§ Directions for this task
Line by line, retype the material exactly and leave each picture out.

─── Provided material ───

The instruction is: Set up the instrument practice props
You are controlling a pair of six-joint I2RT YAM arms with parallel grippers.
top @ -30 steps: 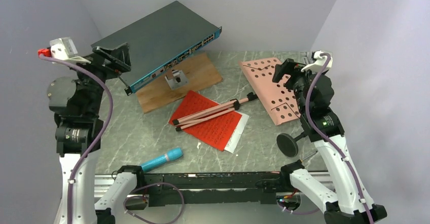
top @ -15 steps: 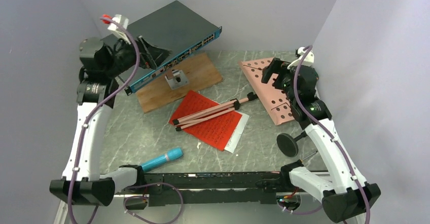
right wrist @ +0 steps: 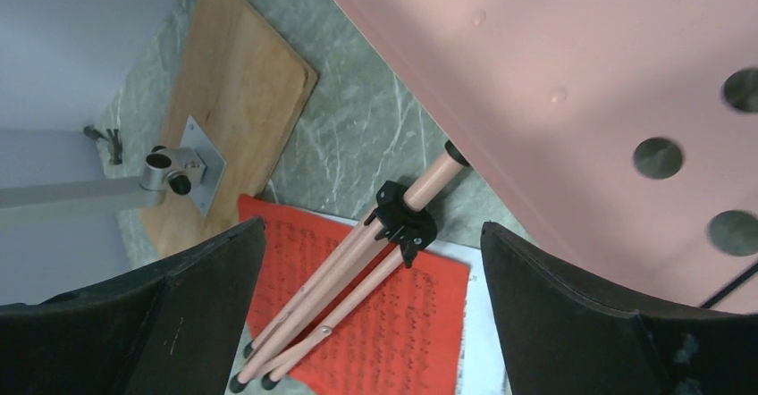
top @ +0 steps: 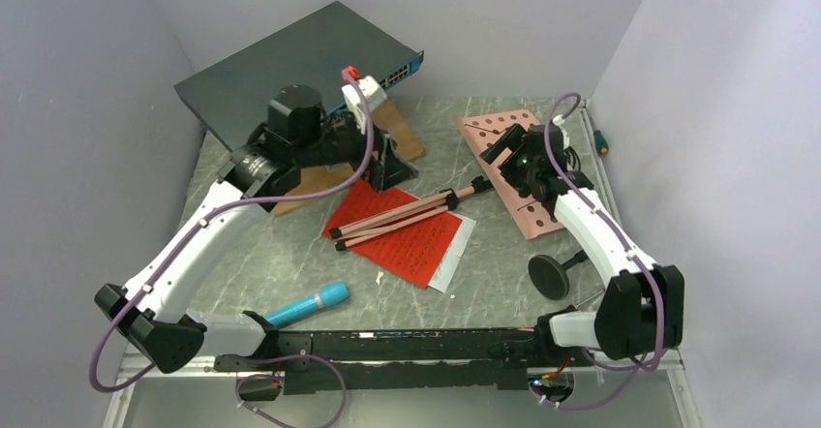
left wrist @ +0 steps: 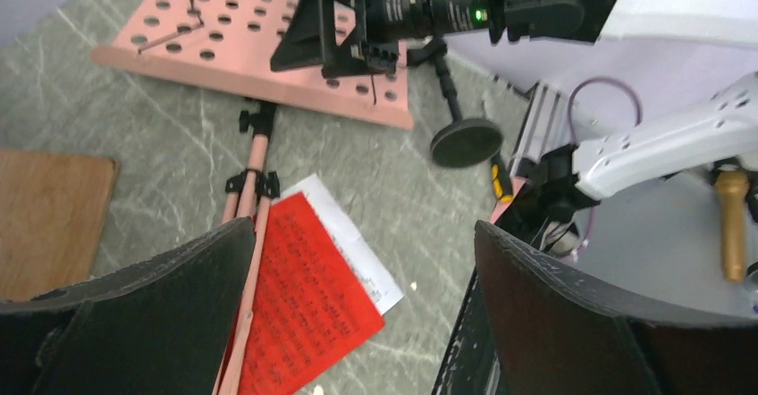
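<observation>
I'm hovering the left gripper, jaws open, above the red pages mid-frame, and the right gripper, jaws open, above the music stand.

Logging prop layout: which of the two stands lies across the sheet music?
The salmon-pink music stand: its folded tripod legs cross the red sheet-music pages. The black mic stand lies apart, touching no page.

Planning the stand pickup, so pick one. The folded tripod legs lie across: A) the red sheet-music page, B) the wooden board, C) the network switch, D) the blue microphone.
A: in the top view the folded tripod legs lie across the red sheet-music page, apart from the wooden board and the blue microphone.
</observation>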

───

§ Your response
The instruction is: Set up the instrument practice props
You are controlling a pair of six-joint I2RT YAM arms with parallel grippers.
top @ -30 steps: 
top @ -15 steps: 
right wrist @ +0 steps: 
top @ +0 steps: 
left wrist @ +0 steps: 
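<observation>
I'm hovering the left gripper, jaws open, above the red pages mid-frame, and the right gripper, jaws open, above the music stand.

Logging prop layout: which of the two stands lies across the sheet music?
The salmon-pink music stand: its folded tripod legs cross the red sheet-music pages. The black mic stand lies apart, touching no page.

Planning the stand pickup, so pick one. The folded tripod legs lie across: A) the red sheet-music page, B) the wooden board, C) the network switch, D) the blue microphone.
A: in the top view the folded tripod legs lie across the red sheet-music page, apart from the wooden board and the blue microphone.
</observation>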

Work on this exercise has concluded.